In 2008, she won the Russian Junior (Under-20) Girls Championship and helped the Russian team to win the silver medal in the World Youth U16 Chess Olympiad.

In August 2010, Bodnaruk was part of the Russian women's team in the 7th China-Russia Match. The following month, she played in the Russia B team at the Women's Chess Olympiad in Khanty-Mansiysk and won an individual silver medal playing board four.

In 2012, she won for the second time the Russian Junior Girls Championship and tied for the first place, finishing third on tiebreak, in the World Junior Girls Chess Championship.
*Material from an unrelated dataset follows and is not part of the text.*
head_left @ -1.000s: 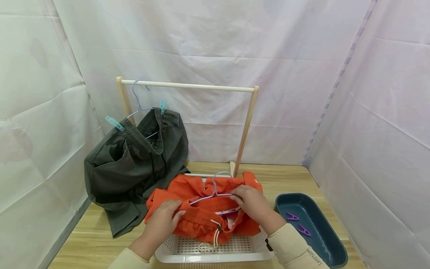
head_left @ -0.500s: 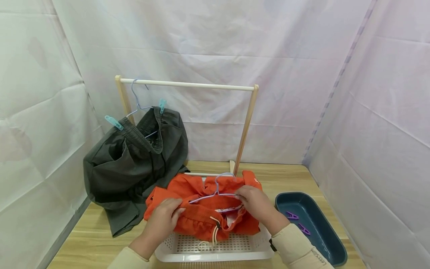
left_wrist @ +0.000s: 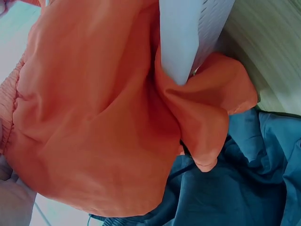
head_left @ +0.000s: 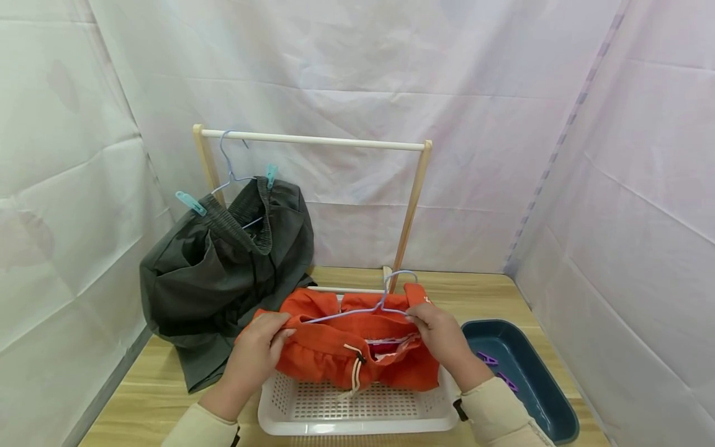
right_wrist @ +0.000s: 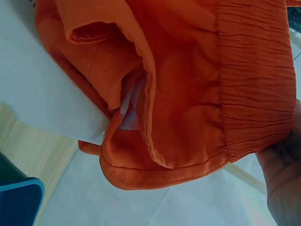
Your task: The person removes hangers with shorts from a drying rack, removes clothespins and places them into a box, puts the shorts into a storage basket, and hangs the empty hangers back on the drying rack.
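Pale printed fabric sheeting [head_left: 363, 68] on three sides; wood-grain tabletop [head_left: 463, 295] below. Contents, left to right:

Dark grey garment [head_left: 223, 279], elastic waist, on a blue wire hanger [head_left: 228, 158] hooked over the left end of a wooden rack [head_left: 329, 143]; lower cloth reaches the tabletop. Two teal pegs [head_left: 190, 203], one each side of the waistband, presumably to stop it slipping off the wire.

Left hand [head_left: 254, 349]: fingers and thumb clamped on the left end of the orange waistband; fingertips partly hidden.

Orange garment [head_left: 324, 351], cream drawcord [head_left: 355, 366]: held between both hands above a white perforated basket [head_left: 357, 428], with a fold hanging over the rim. Spread sideways, apparently to stretch the waist along the lilac hanger [head_left: 346, 314] set in its opening, hook upward.

Right hand [head_left: 441, 338]: clamped on the right end of the waistband, at the lilac hanger's end; whether the wire itself is gripped cannot be told.

Dark blue tray [head_left: 550, 400], far right: two purple pegs [head_left: 488, 358] inside, seemingly kept within the right hand's reach.
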`<action>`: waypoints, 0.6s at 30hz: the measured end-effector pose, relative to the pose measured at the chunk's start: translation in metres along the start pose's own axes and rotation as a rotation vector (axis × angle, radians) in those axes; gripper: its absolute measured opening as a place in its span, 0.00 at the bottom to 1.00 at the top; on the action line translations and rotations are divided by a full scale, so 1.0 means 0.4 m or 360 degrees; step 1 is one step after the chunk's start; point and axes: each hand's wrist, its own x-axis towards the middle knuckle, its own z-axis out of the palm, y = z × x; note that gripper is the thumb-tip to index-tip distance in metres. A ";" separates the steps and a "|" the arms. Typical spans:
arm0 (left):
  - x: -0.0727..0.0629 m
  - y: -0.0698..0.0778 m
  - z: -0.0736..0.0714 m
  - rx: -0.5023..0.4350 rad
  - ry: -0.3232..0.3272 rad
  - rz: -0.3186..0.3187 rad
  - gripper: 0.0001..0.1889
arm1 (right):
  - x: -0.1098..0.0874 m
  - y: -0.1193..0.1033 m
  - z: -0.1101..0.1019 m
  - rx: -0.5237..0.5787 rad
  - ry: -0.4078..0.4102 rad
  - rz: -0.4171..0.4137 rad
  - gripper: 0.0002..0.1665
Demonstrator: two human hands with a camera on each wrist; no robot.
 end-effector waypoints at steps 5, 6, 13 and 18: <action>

Bodnaruk competed in the Women's World Chess Championship 2012, where she was knocked out in the first round by Lela Javakhishvili.

By winning the women's Russian Championship Higher League of 2013 she qualified for the Russian Women's Championship Superfinal, held later that year, where she finished eighth. In December 2013, she won the Women's Russian Cup, a knockout tournament, by defeating WIM Margarita Schepetkova in the final.

In 2015, Bodnaruk won the Saint Petersburg women's rapid championship and the Russian women's blitz championship. Later that year, she finished second in the Russian Women's Championship Superfinal and played in the gold medal-winning Russian team at the 2015 Women's European Team Chess Championship in Reykjavík.

Bodnaruk won the women's section of the 2016 Moscow Open, edging Soumya Swaminathan and Alexandra Obolentseva on tiebreak.

In December 2023, she won the women's World Rapid Chess Championship 2023 with a score of 11/15 (+8-1=6).